Assignment
Within the material below, find each line bearing the word "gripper" and present it.

(Collected material)

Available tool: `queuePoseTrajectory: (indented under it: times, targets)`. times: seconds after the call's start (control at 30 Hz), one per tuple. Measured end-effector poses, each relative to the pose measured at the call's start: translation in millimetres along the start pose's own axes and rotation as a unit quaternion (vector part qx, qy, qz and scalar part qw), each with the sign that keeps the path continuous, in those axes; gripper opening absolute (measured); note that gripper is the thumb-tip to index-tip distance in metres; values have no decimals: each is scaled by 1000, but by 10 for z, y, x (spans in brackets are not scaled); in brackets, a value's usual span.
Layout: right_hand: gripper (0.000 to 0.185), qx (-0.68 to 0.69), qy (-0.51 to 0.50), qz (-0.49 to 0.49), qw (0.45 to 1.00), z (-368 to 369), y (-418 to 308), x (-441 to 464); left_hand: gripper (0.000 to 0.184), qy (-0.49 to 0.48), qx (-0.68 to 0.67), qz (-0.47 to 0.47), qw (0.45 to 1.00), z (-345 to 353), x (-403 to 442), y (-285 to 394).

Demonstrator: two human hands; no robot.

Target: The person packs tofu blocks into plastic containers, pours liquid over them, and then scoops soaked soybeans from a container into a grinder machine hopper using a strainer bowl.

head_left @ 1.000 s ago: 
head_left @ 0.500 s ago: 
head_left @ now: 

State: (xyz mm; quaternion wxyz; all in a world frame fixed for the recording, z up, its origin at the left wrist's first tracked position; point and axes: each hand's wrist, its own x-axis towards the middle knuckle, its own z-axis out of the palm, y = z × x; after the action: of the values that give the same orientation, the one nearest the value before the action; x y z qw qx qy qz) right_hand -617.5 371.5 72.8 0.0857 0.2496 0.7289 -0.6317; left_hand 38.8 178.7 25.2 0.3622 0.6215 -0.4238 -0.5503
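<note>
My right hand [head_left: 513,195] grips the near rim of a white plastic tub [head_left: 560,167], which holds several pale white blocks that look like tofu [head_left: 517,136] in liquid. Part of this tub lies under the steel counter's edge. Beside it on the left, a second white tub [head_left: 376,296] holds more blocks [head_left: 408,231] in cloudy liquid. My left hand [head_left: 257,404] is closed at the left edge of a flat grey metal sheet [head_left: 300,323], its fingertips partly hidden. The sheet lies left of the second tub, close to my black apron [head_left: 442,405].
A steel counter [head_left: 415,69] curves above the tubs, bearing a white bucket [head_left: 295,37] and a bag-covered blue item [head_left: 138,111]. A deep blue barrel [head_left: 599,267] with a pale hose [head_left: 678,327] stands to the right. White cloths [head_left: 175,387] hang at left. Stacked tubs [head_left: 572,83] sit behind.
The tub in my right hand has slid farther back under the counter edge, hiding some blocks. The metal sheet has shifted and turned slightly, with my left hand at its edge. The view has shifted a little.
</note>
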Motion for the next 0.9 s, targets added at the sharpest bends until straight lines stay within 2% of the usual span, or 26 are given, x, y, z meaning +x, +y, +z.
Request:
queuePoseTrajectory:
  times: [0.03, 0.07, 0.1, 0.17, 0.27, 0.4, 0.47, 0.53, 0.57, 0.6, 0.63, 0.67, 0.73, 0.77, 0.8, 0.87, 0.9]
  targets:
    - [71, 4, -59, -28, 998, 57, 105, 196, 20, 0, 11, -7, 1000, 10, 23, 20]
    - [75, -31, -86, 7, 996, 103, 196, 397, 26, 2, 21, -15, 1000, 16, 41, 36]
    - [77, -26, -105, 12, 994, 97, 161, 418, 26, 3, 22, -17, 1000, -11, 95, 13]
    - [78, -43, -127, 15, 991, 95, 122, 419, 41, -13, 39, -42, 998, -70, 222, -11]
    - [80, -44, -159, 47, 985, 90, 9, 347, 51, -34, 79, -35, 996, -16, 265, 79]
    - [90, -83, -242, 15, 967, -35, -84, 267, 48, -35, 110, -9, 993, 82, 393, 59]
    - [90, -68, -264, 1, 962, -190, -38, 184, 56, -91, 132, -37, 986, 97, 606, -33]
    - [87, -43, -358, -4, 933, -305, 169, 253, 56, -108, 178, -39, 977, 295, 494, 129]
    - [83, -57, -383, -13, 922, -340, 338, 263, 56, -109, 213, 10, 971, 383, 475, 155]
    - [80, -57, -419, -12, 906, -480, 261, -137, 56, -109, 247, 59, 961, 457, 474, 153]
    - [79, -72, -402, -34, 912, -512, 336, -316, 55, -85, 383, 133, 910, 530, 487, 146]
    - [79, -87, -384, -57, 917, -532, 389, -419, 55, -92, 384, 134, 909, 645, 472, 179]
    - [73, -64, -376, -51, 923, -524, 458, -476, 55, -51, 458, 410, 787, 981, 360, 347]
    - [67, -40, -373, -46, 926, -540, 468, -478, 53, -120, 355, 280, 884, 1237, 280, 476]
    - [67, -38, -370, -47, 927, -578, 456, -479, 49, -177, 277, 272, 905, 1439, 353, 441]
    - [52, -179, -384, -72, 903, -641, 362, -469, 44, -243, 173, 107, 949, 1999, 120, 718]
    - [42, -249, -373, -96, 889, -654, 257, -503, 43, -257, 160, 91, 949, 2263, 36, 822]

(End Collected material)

Task answer
Available tool: `queuePoseTrajectory: (indented under it: times, targets)`. times: seconds after the call's start (control at 30 Hz), one per tuple. Measured end-effector poses, each relative to the pose measured at the call's start: translation in millimetres along the start pose's own axes and rotation as a unit quaternion (vector part qx, qy, qz and scalar part qw), each with the sign that keeps the path continuous, in those axes; gripper opening absolute (measured); note that gripper is the thumb-tip to index-tip distance in metres; values have no decimals: each is scaled by 1000, but by 10 for z, y, x (spans in brackets are not scaled); in brackets, a value's usual span.
Layout: right_hand: gripper (0.000 to 0.185), qx (-0.68 to 0.69), qy (-0.51 to 0.50), qz (-0.49 to 0.49), qw (0.45 to 1.00), z (-368 to 369), y (-418 to 308), x (-441 to 464); left_hand: gripper (0.000 to 0.184), qy (-0.49 to 0.48), qx (-0.68 to 0.67), qz (-0.47 to 0.47), qw (0.45 to 1.00), z (-345 to 353), x (-403 to 442), y (-285 to 394).

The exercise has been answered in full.